YOUR OBJECTIVE: Give back, exactly as written, the lines of the listing from the top through the line holding "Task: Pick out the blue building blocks", and nothing more. Exclude pictures.

PROVIDED DATA:
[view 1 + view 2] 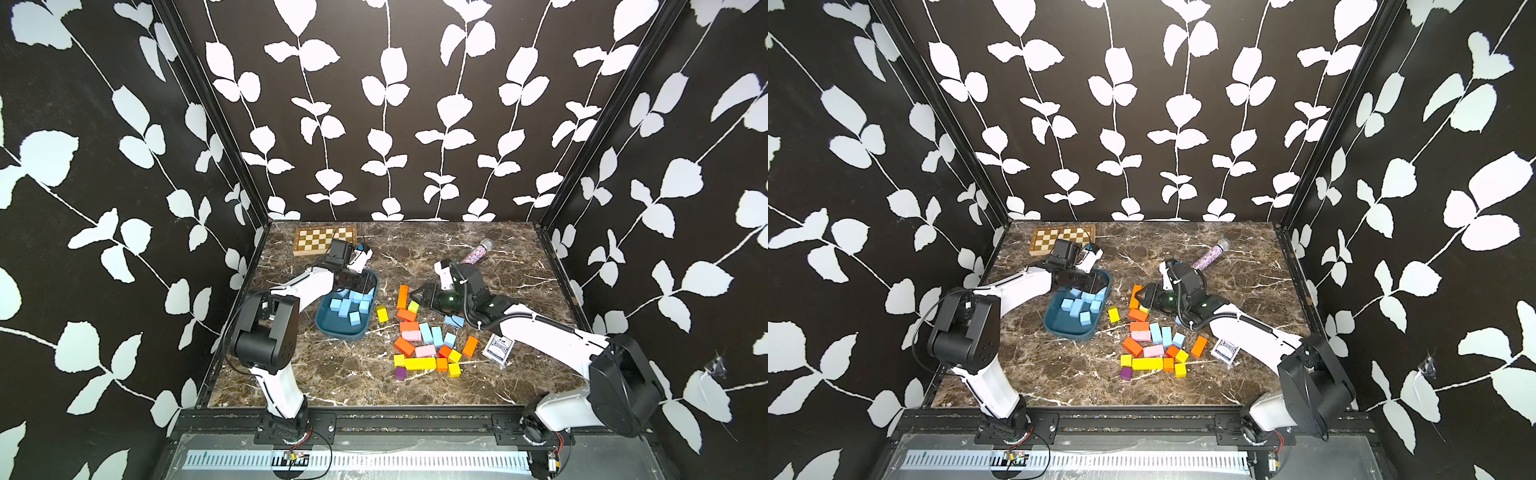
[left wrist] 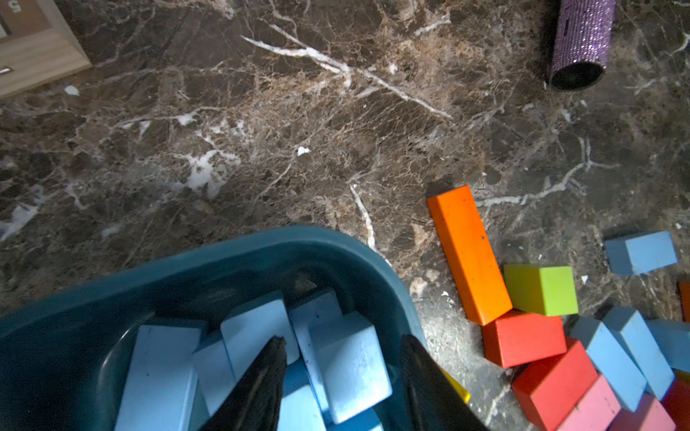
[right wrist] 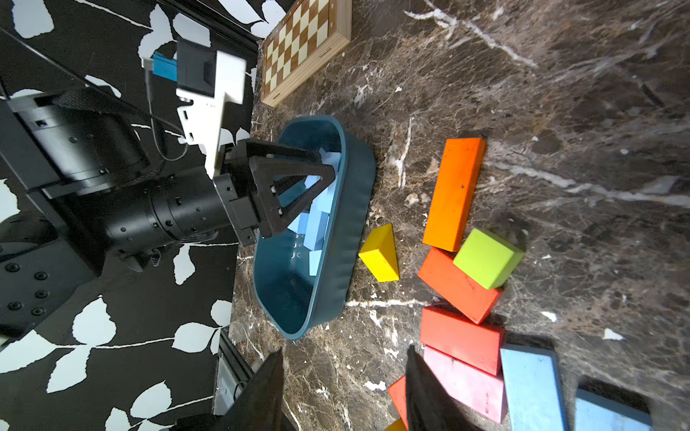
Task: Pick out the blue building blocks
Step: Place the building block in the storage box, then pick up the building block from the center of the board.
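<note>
Several light blue building blocks (image 1: 345, 307) lie piled in the dark teal tray (image 1: 332, 332) left of centre. My left gripper (image 2: 343, 337) hangs over the tray's far end, open. One blue block (image 2: 347, 358) lies between its fingers with a gap on each side. More blue blocks (image 1: 436, 336) lie among the mixed pile on the marble, and one (image 1: 455, 321) lies next to my right arm. My right gripper (image 1: 417, 297) hovers at the pile's far end, open. In the right wrist view only bare marble shows between the right gripper's (image 3: 344, 349) fingers.
Orange (image 1: 402, 296), yellow (image 1: 419, 363), pink (image 1: 424, 351) and purple (image 1: 400, 373) blocks crowd the pile. A single yellow block (image 1: 382, 313) lies beside the tray. A chessboard (image 1: 324, 240) sits at the back left, a glitter microphone (image 1: 476, 251) at the back, a card deck (image 1: 498, 347) on the right.
</note>
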You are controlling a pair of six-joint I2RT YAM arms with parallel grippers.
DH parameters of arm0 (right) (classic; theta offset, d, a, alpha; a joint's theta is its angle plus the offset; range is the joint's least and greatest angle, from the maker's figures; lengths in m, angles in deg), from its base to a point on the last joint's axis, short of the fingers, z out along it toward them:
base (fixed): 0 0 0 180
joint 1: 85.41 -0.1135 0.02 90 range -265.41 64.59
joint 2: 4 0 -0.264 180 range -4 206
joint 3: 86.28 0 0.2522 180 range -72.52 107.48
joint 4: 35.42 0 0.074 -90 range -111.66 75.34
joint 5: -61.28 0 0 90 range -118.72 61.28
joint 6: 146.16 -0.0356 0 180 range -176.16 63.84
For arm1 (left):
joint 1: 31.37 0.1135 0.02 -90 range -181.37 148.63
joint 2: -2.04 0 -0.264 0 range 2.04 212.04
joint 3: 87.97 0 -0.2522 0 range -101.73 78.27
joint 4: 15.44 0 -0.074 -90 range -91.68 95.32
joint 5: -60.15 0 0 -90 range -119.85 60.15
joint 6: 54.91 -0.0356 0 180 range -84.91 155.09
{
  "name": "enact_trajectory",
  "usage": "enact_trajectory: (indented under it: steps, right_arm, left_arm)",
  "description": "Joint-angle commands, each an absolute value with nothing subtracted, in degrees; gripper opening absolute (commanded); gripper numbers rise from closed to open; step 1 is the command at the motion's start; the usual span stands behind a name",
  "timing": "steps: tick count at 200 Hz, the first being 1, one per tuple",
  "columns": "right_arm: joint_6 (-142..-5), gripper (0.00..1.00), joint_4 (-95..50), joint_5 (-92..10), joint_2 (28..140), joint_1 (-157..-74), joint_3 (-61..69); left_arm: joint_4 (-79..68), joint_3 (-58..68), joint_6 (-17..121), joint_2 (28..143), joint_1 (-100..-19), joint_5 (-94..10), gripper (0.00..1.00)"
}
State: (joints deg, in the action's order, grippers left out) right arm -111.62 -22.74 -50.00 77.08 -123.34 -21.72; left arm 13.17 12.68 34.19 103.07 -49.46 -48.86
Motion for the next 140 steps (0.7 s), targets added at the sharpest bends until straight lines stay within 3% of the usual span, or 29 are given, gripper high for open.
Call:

SOLUTION FOR THIS EXERCISE:
[view 1 + view 2] 
[left wrist] 
[right wrist] 
Task: Pick out the blue building blocks

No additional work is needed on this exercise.